Morris Chang, an elder statesman of the semiconductor trade who based and previously chaired TSMC, put it most bluntly in remarks addressed to the US.

“If you want to re-establish a complete semiconductor supply chain in the US, you will not find it as a possible task,” he mentioned at an trade discussion board final 12 months. “Even after you spend hundreds of billions of dollars, you will still find the supply chain to be incomplete, and you will find that it will be very high cost, much higher cost than what you currently have.”

Bottlenecks upstream

Despite how insignificant they may sound, these valves, tubes, pipes, pumps and containers are a case research in complexity — and they’re driving executives mad.

“I am not kidding!
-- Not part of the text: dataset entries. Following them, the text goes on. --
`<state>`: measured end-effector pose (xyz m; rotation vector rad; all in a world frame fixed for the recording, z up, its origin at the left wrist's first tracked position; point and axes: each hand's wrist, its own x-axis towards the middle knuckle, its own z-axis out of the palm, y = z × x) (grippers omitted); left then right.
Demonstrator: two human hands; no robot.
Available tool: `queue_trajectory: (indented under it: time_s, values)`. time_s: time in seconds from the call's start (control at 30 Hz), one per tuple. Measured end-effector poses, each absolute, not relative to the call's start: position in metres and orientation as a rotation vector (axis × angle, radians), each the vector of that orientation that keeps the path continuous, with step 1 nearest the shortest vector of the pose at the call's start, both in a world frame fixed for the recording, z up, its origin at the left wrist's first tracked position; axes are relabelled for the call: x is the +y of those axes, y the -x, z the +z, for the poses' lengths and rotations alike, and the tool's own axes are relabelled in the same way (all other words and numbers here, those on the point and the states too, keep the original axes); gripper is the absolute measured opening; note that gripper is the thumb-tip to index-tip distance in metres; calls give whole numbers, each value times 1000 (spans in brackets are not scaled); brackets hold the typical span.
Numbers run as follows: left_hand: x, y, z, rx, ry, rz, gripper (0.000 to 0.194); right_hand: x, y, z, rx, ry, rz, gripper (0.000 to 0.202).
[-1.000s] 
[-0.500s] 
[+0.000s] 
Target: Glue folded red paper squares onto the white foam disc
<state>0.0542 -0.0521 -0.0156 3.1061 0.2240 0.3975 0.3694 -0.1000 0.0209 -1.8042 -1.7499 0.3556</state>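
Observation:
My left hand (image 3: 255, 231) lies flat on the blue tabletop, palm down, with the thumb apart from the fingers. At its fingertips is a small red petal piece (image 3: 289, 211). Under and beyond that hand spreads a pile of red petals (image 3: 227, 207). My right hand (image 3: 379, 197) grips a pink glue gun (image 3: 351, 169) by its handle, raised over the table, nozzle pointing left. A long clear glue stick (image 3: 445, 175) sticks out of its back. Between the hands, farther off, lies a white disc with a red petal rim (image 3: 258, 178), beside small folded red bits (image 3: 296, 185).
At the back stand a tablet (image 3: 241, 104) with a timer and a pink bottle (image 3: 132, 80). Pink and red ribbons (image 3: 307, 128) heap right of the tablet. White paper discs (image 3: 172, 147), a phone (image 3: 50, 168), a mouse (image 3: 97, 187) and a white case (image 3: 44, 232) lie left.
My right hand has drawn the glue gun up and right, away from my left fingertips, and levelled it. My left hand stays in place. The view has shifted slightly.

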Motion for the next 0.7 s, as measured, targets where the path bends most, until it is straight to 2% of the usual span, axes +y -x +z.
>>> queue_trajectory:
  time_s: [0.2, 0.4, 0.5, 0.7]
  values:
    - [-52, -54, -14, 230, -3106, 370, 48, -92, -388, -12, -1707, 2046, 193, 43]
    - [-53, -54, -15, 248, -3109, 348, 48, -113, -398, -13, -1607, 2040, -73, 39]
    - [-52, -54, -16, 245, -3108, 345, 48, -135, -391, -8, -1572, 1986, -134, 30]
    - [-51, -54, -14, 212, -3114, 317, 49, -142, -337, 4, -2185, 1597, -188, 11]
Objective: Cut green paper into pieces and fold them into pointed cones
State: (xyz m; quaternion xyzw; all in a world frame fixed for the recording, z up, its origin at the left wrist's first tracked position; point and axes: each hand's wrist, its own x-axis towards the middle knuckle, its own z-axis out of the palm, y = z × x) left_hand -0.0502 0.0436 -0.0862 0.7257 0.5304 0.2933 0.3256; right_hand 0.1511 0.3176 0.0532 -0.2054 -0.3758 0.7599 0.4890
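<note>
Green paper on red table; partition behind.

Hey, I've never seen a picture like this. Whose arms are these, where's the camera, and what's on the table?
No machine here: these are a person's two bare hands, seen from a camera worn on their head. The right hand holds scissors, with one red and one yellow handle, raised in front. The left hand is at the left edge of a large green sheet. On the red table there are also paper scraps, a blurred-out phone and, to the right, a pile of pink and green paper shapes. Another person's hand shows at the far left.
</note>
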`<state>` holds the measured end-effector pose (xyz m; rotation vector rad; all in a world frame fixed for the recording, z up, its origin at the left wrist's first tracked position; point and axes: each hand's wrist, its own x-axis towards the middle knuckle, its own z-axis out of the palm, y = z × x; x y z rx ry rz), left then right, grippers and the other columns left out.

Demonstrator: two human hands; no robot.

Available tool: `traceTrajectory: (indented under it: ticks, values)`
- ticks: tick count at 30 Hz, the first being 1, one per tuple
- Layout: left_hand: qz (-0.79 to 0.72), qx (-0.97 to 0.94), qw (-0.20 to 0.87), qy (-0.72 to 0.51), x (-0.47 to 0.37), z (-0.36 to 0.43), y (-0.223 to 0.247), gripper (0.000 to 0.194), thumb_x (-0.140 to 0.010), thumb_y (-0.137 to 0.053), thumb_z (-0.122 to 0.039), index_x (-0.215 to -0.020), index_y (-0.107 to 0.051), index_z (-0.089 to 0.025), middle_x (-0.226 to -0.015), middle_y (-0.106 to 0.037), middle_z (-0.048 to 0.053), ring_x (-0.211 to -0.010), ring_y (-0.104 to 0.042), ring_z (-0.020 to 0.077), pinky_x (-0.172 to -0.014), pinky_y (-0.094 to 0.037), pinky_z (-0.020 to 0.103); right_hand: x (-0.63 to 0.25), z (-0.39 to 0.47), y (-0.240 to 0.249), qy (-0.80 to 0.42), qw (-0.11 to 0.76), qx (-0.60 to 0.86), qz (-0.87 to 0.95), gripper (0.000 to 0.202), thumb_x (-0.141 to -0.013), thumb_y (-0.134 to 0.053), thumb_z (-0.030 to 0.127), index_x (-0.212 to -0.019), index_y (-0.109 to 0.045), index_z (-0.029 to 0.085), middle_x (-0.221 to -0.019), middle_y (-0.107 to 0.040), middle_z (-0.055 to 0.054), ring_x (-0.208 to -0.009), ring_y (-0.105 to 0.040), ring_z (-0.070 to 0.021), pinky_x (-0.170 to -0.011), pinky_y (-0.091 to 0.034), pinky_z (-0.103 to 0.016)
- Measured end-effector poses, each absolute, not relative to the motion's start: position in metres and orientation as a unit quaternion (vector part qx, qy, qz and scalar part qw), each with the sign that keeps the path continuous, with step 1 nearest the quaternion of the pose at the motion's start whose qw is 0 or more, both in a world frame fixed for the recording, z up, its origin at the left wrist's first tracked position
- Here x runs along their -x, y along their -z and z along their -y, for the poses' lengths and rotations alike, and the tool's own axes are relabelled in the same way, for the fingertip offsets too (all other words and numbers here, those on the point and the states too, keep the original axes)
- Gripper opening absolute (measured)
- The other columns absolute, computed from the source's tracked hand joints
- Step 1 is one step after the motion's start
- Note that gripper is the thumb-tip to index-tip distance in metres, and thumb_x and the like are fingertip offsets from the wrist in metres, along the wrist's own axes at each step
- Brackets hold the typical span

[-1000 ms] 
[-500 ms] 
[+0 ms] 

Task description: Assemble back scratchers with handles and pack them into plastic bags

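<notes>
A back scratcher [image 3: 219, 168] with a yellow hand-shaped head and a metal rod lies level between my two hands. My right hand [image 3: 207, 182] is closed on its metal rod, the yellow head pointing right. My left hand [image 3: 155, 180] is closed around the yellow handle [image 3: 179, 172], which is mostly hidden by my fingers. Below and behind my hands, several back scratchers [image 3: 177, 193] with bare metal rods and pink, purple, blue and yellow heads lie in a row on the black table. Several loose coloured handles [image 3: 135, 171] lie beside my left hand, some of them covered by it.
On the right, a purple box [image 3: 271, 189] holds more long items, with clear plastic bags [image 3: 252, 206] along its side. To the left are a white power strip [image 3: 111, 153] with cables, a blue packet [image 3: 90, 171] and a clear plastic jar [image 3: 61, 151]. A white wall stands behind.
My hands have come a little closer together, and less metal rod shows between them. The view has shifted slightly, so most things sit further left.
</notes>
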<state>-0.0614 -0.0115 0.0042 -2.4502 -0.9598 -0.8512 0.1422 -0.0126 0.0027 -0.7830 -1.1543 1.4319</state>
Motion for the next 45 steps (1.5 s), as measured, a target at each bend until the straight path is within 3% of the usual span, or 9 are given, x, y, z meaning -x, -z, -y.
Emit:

We are still receiving valves and tubes that we ordered more than a year ago,” one government with a Taiwanese provider to TSMC informed Nikkei. “When opening the box, we are often very shocked. The box might contain only 10 pieces out of a 100-piece order.”

The unexpected components holding up the chip supply chain

With solely a handful of specialist suppliers ready to meet anti-contamination requirements and cope with the crimson tape of producing gadgets that even have potential navy use, it has been no simple job to enhance capability, particularly with restricted provides of the uncooked supplies behind them.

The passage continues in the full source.